Friday, July 10, 2020

Oracle Database 20c Preview

Innovations in Oracle Database


In this blog entry we'll take a look at some of the new features inside Oracle Database 20c which has just been refreshed to version 20.3 on the Oracle Cloud's DBCS platform.

Oracle Database 20c is the next release of Oracle's multi-model database. Like the versions that have preceded it, Oracle Database 20c provides industry leading scalability, availability and security for both OLTP and analytical workloads. It supports relational, JSON, XML, spatial, graph, columnar, OLAP and unstructured data, enabling you to focus on building applications without having to worry about how to persist such data.

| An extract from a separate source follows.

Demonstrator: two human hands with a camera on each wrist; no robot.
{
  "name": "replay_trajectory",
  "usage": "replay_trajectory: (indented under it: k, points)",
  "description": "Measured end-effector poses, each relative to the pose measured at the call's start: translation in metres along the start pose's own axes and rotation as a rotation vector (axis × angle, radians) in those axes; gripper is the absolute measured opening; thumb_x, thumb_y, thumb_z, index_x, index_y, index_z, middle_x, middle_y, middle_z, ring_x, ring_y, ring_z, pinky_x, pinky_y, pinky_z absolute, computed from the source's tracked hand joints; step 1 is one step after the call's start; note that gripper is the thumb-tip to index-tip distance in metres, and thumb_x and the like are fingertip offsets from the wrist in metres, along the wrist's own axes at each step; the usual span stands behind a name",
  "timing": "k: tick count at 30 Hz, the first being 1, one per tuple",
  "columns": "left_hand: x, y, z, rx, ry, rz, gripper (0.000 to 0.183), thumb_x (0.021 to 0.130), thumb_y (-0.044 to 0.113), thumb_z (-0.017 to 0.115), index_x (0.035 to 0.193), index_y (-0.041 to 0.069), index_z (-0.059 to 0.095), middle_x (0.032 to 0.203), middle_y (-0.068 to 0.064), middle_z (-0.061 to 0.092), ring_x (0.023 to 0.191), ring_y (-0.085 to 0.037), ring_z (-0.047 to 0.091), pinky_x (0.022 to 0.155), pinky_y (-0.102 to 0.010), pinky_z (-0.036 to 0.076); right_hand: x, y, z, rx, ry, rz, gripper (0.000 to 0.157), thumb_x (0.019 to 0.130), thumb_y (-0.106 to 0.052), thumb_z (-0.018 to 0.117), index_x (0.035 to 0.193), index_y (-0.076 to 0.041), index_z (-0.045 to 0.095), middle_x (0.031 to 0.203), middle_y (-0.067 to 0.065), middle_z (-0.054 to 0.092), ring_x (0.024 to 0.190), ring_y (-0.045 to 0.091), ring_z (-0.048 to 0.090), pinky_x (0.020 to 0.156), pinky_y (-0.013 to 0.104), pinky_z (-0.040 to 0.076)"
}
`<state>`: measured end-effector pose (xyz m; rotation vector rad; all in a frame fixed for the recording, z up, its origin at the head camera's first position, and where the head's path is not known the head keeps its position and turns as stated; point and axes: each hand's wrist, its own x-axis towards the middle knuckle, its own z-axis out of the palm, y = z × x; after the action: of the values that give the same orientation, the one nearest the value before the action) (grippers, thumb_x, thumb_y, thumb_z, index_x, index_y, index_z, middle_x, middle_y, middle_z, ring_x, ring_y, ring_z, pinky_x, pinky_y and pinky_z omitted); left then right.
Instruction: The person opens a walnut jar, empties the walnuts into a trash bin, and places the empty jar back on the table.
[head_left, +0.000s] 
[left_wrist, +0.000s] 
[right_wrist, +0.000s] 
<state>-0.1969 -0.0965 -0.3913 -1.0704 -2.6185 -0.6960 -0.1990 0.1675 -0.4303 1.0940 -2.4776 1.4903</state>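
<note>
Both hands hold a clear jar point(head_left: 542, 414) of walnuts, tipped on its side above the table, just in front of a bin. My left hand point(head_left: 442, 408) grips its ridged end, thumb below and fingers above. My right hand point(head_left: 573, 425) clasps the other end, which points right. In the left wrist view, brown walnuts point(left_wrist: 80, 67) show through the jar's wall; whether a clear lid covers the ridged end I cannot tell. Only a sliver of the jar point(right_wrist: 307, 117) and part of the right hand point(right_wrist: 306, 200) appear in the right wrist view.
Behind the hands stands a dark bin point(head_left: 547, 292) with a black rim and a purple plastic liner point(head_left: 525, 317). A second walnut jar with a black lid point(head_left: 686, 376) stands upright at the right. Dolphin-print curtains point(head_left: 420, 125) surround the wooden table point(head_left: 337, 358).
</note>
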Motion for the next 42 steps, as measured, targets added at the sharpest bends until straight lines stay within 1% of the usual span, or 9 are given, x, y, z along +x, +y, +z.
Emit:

Support and Previous Releases


You can find details on the significant features in our previous yearly release in the following posts:

Oracle Database 18c
Oracle Database 19c

Oracle Database 20c is a yearly short term support release allowing users to try out new functionality, or take advantage of cutting-edge features for applications that could benefit from it. While we are very excited about this latest release, Oracle recommends that most users should consider upgrading to Oracle Database 19c, since it provides long term support all the way through to April 2026.

Converged Database


Since the initial releases of Oracle Database, Oracle has taken the approach that storing and managing data in a single database platform makes more sense than breaking it up and storing it in single use engines. Using multiple independent engines inevitably results in issues with data integrity, consistency and security. By using a single engine that provides the best of breed support for all of the major data types and development paradigms, users can benefit from all of Oracle Database's key capabilities such as, ACID transactions, read consistency, centralised security model, parallel scans and DML, online backups, point in time recovery etc. - regardless of the approach you take to storing the data.

The decision to centralize your data inside Oracle Database doesn't mean sacrificing the ability to build applications using whatever design approach you think is appropriate. Oracle supports the creation of single database application as well as those adopting event-driven or microservice paradigms. Key to this approach is the use of Oracle's Multitenant Architecture to provide each service with its own virtual database (PDB). This still allows you to manage many PDBs as one, and it simplifies the federation of the database via inter PDB SQL operations.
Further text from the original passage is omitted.